Required action ▸
From the entries that follow, copy exactly the lines beginning at the line holding "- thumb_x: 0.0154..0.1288" and continuing through the line holding "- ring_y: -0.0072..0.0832".
----- The data
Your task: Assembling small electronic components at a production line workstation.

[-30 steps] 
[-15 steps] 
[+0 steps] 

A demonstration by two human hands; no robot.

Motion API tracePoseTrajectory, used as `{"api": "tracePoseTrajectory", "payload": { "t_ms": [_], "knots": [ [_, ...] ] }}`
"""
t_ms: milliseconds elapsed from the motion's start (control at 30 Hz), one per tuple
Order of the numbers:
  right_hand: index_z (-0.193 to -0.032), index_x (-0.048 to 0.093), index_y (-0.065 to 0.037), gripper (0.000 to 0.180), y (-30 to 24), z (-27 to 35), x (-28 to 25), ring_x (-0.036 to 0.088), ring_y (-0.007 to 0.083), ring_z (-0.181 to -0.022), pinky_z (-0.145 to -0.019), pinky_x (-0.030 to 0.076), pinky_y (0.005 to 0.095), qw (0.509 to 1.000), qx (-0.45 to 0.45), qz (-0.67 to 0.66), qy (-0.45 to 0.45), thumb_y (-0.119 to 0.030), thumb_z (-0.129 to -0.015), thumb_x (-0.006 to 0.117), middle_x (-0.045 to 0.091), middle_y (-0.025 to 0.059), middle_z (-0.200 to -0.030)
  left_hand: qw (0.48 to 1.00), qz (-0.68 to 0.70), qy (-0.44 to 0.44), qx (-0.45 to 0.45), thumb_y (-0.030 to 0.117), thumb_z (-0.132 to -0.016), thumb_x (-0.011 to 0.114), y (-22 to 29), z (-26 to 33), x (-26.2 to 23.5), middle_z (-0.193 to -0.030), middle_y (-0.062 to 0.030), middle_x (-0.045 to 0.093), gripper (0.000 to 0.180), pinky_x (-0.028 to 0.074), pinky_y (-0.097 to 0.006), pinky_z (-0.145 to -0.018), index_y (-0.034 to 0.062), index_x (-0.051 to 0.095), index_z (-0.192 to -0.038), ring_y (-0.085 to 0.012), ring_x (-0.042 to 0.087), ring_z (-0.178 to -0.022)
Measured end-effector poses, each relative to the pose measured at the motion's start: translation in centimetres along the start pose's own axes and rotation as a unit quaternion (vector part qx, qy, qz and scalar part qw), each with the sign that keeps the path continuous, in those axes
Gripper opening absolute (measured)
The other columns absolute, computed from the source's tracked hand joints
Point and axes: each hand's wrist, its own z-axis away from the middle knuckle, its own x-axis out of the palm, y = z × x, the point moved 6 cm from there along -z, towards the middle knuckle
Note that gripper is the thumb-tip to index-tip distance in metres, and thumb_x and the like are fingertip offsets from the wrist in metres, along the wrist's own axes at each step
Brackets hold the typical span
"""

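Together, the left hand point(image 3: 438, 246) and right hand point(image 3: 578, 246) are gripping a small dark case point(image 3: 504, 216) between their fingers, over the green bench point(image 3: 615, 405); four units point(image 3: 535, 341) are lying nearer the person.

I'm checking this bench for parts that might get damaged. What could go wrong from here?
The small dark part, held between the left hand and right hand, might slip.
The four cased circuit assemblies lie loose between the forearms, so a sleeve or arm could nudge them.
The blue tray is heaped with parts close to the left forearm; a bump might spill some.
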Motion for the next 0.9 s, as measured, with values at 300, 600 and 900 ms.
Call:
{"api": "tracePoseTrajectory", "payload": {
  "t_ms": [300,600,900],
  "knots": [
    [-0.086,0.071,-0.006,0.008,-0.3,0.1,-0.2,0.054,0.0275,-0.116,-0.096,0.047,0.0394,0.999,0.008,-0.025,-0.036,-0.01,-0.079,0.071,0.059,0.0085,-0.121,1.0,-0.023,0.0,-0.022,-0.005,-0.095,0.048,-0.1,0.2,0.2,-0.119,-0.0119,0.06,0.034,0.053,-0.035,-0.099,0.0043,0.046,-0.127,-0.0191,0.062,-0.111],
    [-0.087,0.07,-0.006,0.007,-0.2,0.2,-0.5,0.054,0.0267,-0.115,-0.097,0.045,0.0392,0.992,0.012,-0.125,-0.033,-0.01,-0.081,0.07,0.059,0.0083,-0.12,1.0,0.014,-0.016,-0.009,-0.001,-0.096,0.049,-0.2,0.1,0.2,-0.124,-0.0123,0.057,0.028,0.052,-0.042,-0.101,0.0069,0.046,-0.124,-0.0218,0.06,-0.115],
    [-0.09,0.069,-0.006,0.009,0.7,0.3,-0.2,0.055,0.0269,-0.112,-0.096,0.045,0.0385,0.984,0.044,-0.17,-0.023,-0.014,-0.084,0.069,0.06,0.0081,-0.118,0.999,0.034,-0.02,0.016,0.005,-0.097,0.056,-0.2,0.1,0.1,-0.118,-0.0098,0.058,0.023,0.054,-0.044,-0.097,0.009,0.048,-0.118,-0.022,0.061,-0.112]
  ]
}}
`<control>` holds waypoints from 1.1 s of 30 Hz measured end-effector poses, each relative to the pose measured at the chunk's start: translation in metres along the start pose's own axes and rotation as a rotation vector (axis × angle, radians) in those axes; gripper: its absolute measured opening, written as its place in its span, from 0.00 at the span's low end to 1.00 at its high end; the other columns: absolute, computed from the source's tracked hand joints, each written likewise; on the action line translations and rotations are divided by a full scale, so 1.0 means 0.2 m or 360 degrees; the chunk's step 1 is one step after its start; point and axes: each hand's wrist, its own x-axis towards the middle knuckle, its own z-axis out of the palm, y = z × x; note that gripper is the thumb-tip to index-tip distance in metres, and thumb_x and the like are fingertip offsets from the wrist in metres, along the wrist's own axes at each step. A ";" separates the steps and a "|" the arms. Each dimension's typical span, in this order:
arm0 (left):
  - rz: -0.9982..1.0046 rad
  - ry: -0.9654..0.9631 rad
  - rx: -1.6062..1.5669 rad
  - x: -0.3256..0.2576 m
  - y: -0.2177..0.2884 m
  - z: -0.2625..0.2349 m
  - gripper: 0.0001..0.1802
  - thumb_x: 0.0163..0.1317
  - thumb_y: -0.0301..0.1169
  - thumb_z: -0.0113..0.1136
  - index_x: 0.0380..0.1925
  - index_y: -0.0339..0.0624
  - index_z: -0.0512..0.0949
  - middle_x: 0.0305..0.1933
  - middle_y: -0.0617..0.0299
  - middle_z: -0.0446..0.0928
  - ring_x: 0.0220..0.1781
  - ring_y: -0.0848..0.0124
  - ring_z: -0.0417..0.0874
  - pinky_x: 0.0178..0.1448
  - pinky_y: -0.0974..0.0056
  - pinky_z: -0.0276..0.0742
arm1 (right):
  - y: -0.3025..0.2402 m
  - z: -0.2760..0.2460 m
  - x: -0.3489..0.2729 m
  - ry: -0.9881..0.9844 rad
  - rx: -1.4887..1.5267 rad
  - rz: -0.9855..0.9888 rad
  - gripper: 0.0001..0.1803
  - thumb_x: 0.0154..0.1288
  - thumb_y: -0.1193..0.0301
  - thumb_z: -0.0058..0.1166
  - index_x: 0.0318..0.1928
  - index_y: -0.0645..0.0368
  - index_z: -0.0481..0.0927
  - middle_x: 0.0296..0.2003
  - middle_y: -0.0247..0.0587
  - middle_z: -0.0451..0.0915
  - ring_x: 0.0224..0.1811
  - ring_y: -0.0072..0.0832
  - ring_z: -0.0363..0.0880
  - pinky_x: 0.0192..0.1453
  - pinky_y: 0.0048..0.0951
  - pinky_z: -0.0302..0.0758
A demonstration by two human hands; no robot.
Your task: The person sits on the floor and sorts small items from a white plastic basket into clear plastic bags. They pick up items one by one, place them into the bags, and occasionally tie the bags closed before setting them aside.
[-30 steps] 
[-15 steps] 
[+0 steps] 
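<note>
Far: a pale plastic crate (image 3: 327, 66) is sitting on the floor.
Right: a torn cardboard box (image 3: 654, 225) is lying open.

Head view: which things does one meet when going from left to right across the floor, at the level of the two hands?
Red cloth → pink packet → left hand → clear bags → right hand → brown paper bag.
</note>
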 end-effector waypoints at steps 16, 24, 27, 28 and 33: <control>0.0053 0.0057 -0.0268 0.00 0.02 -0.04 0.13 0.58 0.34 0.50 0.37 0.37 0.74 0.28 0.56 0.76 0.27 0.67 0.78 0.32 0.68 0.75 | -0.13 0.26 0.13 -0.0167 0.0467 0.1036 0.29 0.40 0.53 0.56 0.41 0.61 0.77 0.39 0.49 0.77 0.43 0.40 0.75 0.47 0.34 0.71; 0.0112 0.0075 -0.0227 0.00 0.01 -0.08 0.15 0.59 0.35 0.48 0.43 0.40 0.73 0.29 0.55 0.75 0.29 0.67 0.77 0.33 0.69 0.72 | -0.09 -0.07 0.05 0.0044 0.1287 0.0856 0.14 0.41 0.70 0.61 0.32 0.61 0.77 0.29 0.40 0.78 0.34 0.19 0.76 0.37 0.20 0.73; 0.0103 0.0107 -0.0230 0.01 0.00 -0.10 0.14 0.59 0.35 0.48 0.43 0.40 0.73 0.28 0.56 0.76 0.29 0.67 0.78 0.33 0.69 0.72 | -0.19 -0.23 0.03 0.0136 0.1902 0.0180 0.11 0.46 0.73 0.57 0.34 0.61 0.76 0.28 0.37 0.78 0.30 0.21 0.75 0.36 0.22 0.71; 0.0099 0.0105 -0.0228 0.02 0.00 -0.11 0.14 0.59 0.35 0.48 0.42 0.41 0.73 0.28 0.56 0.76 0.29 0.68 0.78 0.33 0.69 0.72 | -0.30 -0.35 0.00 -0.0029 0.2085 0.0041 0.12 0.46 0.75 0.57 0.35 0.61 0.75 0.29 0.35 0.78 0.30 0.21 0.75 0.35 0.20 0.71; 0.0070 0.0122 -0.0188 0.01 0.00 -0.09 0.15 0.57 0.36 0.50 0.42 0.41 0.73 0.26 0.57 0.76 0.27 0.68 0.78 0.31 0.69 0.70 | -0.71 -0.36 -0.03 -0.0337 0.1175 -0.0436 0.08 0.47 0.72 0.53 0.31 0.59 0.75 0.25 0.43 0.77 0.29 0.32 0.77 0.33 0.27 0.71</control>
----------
Output below ▸
  - thumb_x: 0.0154..0.1288
  - thumb_y: -0.1193..0.0301
  - thumb_z: -0.0058..0.1166
  - index_x: 0.0318..0.1928
  - index_y: -0.0645..0.0368
  - index_z: -0.0481..0.0927
  - middle_x: 0.0296..0.2003
  - middle_y: -0.0247..0.0587
  - middle_z: -0.0451..0.0915
  - ring_x: 0.0224..0.1811
  - ring_y: -0.0072..0.0832

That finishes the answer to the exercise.